Pourtant cela ne te choque pas, je pense, et tu trouves normal que femme, lorsque je mets les pieds dans un musée, je sois sommée d'apprécier la valeur esthétique du nu féminin.

Mais toi non ? La valeur esthétique du nu masculin, tu t'en coupes, ainsi que d'une bonne part de la peinture classique alors : es-tu donc meilleur que Michel-Ange ou que Léonard de Vinci pour refuser toute beauté à leurs mâles modèles ? Et une montagne, et un navire, es-tu incapable d'en voir la beauté aussi ? Ne la reconnais-tu que lorsque tu veux te la faire ?

Refuseras-tu de soupirer avec moi au sensuel supplice de saint Sébastien l'adorable, corps trouble d'adolescent évoquant l'homme et la femme et plaisant à tous deux - la beauté n'a pas de sexe, tu te coupes de la moitié de ton plaisir...

lundi 21 juillet 2014

Toutes les Judith, les Salomé

Dans ce musée à chaque salle on butait sur ces femmes dansant en brandissant une tête coupée sur un plateau.

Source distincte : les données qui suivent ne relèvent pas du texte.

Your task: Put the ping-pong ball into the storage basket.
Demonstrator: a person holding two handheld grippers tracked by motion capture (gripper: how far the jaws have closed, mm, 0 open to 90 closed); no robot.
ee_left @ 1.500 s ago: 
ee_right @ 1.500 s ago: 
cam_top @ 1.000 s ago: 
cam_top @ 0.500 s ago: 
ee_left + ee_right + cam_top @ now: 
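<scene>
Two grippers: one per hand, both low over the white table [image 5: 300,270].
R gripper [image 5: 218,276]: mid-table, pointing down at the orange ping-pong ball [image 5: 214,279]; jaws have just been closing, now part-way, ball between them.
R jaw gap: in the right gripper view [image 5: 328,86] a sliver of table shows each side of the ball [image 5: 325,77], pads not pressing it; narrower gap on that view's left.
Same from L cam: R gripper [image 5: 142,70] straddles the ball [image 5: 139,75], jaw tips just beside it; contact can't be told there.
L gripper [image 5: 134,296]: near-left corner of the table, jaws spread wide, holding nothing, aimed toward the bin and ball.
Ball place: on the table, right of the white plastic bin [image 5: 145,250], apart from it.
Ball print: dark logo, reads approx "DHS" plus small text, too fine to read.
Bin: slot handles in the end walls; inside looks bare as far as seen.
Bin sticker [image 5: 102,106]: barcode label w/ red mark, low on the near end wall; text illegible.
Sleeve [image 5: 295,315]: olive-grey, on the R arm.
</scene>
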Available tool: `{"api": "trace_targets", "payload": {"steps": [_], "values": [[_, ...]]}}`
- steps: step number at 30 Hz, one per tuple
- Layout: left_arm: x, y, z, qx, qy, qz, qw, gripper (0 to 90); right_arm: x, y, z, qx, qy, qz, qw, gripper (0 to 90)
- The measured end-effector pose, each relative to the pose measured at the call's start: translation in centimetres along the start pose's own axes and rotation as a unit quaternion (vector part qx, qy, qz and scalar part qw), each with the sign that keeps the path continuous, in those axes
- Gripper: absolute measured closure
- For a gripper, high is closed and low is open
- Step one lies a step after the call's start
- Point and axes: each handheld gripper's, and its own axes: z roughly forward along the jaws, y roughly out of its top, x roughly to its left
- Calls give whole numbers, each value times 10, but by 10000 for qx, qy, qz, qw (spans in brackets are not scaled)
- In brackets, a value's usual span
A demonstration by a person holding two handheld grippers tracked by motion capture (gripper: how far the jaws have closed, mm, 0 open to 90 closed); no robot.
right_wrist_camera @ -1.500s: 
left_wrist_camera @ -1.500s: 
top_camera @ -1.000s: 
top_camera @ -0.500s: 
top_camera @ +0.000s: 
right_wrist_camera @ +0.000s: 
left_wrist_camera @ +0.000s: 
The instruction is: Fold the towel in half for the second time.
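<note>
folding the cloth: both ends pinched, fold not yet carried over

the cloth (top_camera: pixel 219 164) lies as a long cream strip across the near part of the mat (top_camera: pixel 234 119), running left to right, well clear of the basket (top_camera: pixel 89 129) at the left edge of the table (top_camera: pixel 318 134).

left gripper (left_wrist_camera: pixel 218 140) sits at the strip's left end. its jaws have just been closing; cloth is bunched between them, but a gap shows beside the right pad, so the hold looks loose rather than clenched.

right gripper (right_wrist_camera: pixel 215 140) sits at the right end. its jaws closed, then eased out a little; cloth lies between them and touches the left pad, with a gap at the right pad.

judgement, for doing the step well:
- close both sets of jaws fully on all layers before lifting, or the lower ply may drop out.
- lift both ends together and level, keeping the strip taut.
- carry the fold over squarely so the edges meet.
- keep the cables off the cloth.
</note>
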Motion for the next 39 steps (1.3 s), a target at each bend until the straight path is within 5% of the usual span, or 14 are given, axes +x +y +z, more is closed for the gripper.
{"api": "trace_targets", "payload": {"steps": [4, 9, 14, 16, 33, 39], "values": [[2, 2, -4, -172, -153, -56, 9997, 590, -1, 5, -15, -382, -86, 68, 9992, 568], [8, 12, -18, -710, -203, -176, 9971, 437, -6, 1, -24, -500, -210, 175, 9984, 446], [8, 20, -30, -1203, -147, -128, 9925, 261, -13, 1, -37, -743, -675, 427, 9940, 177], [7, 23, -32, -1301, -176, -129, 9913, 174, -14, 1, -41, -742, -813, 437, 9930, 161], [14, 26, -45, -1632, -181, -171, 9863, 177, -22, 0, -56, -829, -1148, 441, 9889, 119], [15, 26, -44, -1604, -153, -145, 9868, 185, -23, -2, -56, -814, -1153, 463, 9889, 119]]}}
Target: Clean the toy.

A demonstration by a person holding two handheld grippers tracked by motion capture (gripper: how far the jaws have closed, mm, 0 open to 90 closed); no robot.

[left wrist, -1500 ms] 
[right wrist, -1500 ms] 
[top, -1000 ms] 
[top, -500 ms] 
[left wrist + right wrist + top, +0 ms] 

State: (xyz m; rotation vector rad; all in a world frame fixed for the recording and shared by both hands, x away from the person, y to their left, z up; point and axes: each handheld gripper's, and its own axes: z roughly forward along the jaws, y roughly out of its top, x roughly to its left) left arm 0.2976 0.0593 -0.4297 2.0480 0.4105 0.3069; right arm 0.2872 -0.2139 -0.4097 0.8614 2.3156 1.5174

Autre légende, même histoire, symbole de la femme séductrice et cruelle qui, par le caprice de son pied léger, fait tomber le grand homme.

Mais ces tableaux sont peints par des hommes, inspirés d'histoires par des hommes racontées ; si l'on écoutait la parole des femmes, et si par des femmes elle était mise en oeuvres d'art, les musées ne seraient-ils pas emplis de jeunes hommes mutins et gracieux cabriolant autour de fortes femmes décapitées en leur nom ?

Aussi ces tableaux ne nous disent-ils rien sur une soi-disant nature perverse de la femme, mais sur la nature du désir lorsqu'il n'est partagé ; car par ton refus tu me crucifies, tu me saignes, tu m'abats, et c'est une douleur que je ne voudrais m'épargner.

Plus belle que d'essayer de forcer ton refus.
Plus belle que d'en concevoir du ressentiment.
Plus belle que n'avoir rien senti.

samedi 19 juillet 2014

Ensemble

Louie et moi ne couchons pas ensemble.
Nous nous regardons dans les yeux une seconde de trop, et les détournons dans un sourire.
Louie et moi n'échangeons pas d'avides baisers. Ne mêlons pas nos soupirs.
Nos doigts passent légèrement sur la peau de l'autre lorsque nous nous faisons la bise, juste un peu, juste un peu trop.
Nous ne crions pas de plaisir ensemble. Aucune main posée sur la nuque ne remonte en se glissant à travers les cheveux. Jamais mon corps nu entier étendu contre toute la longueur de son corps.
Lorsque nous sommes seuls tous les deux c'est assez rapidement bizarre.
Louie et moi nous n'échangeons pas de vibrantes caresses. Nous n'étanchons pas notre soif au corps de l'autre.
Nous avons les mêmes goûts. Nous nous ressemblons comme frère et sœur. Nous nous rencontrons sur une quantité de choses incroyable.

Nous sommes timides et attirés.

vendredi 18 juillet 2014

Et les dents qui scintillent

Nous filons à vélo à travers la campagne, je te suis avec béatitude.
Non pas comme mon seigneur et maître, mais comme : celui que je vais manger.